## TASK REQUIREMENTS
Only the lines from the top of the data through the line containing "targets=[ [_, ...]" should be duplicated, exactly as they appear.

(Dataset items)
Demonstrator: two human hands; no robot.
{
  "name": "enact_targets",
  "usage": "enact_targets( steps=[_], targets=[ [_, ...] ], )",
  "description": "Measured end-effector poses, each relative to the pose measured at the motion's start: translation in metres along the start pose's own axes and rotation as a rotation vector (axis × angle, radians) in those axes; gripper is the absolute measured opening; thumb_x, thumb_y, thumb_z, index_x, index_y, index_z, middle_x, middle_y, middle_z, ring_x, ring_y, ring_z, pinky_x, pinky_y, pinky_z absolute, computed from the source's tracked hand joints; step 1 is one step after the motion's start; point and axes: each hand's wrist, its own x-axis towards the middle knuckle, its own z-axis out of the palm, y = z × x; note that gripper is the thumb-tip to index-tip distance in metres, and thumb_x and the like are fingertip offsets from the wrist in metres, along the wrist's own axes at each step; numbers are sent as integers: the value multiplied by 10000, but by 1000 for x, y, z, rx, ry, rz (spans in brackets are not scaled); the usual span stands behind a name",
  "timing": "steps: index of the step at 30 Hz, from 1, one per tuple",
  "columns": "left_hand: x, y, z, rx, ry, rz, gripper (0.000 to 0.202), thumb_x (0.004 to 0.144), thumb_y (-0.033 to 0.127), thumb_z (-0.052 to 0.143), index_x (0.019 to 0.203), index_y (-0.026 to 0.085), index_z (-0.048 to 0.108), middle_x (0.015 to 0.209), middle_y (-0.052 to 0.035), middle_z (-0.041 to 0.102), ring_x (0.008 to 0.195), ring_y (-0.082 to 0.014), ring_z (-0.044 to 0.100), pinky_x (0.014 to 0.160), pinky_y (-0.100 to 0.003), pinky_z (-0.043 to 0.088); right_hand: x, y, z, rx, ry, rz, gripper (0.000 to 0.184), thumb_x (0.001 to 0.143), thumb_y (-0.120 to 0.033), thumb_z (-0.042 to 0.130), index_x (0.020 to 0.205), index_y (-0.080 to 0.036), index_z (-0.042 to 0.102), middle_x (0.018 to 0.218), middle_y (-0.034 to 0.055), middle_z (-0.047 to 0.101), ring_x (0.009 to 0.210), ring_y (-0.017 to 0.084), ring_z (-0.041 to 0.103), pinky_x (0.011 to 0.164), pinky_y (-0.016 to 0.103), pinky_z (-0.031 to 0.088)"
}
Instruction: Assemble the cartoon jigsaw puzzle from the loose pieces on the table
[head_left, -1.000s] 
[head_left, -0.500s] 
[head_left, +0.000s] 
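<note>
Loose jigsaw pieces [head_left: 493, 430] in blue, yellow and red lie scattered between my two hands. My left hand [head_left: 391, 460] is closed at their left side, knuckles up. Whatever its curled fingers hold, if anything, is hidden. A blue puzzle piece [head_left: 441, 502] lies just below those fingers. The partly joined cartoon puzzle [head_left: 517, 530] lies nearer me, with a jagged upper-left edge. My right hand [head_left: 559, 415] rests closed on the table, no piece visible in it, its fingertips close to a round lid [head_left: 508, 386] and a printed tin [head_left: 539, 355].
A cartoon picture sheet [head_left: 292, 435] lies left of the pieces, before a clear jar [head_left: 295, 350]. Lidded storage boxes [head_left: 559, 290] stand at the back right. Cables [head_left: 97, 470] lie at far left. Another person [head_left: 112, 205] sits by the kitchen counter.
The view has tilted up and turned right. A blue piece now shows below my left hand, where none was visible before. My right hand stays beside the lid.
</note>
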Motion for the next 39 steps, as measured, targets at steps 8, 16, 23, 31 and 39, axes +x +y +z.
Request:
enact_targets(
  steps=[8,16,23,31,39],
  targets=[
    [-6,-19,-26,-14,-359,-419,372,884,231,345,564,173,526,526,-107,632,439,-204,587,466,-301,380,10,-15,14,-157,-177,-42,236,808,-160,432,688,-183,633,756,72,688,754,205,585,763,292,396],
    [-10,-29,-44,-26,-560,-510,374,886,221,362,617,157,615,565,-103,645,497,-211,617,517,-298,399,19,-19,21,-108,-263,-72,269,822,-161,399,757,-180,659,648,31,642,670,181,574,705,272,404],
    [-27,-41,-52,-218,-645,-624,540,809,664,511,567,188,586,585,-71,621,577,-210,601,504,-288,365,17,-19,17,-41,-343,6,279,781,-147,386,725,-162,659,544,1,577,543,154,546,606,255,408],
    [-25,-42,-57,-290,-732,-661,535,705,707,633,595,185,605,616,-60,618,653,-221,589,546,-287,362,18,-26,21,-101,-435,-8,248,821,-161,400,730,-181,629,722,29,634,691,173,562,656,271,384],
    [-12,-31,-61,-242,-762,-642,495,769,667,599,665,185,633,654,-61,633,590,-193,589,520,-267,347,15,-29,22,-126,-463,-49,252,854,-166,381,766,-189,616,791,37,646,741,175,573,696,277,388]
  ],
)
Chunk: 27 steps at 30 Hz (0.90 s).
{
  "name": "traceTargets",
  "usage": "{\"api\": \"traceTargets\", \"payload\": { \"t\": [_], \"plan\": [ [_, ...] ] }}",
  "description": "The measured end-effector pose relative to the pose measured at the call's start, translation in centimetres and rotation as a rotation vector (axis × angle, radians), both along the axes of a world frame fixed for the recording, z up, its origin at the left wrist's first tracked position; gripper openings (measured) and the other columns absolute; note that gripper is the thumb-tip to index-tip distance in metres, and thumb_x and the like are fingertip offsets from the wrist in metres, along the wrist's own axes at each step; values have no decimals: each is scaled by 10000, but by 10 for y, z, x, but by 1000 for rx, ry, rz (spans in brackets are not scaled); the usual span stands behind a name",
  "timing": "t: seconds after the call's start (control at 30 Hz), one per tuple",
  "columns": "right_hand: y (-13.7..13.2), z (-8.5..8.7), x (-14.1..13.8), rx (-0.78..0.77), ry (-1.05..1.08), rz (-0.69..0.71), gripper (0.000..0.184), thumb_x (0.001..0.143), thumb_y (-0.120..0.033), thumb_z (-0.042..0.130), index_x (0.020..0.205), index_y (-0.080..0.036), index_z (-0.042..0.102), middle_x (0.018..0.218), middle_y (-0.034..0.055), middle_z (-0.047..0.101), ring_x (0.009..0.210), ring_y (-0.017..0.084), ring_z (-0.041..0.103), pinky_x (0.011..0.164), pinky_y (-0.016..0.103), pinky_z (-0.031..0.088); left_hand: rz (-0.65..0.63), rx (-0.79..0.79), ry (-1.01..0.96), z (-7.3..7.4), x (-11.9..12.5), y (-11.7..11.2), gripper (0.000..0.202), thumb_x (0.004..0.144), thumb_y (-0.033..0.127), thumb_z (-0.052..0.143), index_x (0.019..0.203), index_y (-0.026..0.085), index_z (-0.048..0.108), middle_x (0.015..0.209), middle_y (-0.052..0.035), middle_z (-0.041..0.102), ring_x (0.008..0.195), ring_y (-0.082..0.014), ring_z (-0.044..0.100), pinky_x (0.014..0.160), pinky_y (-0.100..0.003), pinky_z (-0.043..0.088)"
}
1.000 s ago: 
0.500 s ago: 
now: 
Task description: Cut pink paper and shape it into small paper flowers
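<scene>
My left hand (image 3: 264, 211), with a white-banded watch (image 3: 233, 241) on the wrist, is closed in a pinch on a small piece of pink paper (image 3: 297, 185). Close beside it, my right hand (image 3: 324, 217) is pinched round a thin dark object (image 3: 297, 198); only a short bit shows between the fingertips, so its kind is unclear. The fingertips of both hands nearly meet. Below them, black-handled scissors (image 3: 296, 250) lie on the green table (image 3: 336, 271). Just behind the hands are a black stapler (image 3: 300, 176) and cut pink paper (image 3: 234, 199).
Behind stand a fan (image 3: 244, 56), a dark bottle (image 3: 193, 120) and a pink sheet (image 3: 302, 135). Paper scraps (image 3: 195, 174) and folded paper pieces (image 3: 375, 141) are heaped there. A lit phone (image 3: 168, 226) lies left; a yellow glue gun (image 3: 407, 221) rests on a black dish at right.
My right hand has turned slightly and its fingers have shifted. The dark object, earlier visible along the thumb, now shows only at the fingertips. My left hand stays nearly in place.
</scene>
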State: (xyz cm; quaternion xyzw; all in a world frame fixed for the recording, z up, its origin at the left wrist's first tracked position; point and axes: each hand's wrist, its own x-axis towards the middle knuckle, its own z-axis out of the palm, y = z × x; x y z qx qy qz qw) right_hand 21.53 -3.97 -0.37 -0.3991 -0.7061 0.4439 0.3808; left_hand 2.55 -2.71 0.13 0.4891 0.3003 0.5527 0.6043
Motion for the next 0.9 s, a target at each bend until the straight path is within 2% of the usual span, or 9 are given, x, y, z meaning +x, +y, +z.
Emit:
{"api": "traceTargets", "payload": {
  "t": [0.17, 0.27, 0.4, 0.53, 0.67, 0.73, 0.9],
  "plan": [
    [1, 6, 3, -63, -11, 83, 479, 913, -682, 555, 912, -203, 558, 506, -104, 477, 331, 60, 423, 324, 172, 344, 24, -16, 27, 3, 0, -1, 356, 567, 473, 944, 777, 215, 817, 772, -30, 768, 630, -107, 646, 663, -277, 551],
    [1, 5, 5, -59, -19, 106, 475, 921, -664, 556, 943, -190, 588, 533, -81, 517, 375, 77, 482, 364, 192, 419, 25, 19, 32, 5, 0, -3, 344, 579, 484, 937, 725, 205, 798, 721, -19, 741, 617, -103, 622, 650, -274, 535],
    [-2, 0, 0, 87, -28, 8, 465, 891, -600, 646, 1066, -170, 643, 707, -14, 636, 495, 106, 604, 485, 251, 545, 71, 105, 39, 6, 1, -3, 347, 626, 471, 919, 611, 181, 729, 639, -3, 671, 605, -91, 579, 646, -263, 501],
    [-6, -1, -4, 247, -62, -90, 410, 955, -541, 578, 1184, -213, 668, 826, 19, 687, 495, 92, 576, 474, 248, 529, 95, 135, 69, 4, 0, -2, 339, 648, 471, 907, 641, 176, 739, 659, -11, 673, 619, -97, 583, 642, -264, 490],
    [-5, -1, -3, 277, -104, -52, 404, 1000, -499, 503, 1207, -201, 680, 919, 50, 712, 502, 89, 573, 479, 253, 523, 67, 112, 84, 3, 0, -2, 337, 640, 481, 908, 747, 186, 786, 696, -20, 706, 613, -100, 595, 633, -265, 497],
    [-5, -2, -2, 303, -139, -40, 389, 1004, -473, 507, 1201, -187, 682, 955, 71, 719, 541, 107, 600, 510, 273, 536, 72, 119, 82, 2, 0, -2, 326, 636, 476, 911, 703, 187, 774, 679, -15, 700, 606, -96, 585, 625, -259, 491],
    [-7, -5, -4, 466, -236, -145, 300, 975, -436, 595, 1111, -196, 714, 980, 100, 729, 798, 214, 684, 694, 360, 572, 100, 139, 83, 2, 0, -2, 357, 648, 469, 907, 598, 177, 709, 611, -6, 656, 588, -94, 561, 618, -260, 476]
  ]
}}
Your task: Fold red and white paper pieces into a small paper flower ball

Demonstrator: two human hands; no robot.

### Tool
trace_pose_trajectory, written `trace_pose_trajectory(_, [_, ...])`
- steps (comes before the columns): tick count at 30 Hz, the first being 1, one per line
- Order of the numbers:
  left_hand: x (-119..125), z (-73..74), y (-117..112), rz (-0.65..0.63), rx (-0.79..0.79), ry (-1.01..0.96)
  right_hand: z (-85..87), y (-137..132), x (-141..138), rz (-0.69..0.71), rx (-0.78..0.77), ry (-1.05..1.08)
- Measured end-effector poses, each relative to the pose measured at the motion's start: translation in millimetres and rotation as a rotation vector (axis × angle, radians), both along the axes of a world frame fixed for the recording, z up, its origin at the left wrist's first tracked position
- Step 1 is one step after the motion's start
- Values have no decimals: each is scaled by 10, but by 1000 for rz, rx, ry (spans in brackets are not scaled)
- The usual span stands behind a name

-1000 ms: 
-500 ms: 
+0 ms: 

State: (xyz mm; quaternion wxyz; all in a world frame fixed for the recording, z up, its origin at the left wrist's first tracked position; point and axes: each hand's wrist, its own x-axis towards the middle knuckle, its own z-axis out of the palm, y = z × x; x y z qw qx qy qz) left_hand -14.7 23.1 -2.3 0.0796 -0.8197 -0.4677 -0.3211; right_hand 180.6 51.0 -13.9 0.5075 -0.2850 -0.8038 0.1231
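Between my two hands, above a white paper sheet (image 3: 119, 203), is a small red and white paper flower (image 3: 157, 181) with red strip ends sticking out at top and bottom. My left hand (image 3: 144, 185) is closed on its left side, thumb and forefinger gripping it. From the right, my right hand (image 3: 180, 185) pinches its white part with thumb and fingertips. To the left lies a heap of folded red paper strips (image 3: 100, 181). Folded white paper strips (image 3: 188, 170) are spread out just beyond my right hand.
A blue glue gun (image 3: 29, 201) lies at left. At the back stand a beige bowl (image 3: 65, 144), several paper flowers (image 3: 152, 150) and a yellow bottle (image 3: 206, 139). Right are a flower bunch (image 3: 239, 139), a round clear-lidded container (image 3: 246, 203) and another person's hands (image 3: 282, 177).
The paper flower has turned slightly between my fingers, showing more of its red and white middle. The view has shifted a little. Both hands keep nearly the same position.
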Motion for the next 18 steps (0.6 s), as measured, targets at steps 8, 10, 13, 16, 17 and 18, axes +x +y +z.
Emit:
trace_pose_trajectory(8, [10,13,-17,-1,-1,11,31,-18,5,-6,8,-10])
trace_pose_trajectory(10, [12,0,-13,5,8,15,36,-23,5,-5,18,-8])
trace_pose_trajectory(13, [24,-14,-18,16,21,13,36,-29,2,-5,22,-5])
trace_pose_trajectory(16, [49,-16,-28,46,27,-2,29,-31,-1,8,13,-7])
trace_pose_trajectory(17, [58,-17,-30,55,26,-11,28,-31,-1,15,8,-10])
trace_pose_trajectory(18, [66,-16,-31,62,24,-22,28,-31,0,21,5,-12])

## SOLUTION
Demonstrator: two human hands; no robot.
{
  "name": "enact_targets",
  "usage": "enact_targets( steps=[_], targets=[ [_, ...] ], )",

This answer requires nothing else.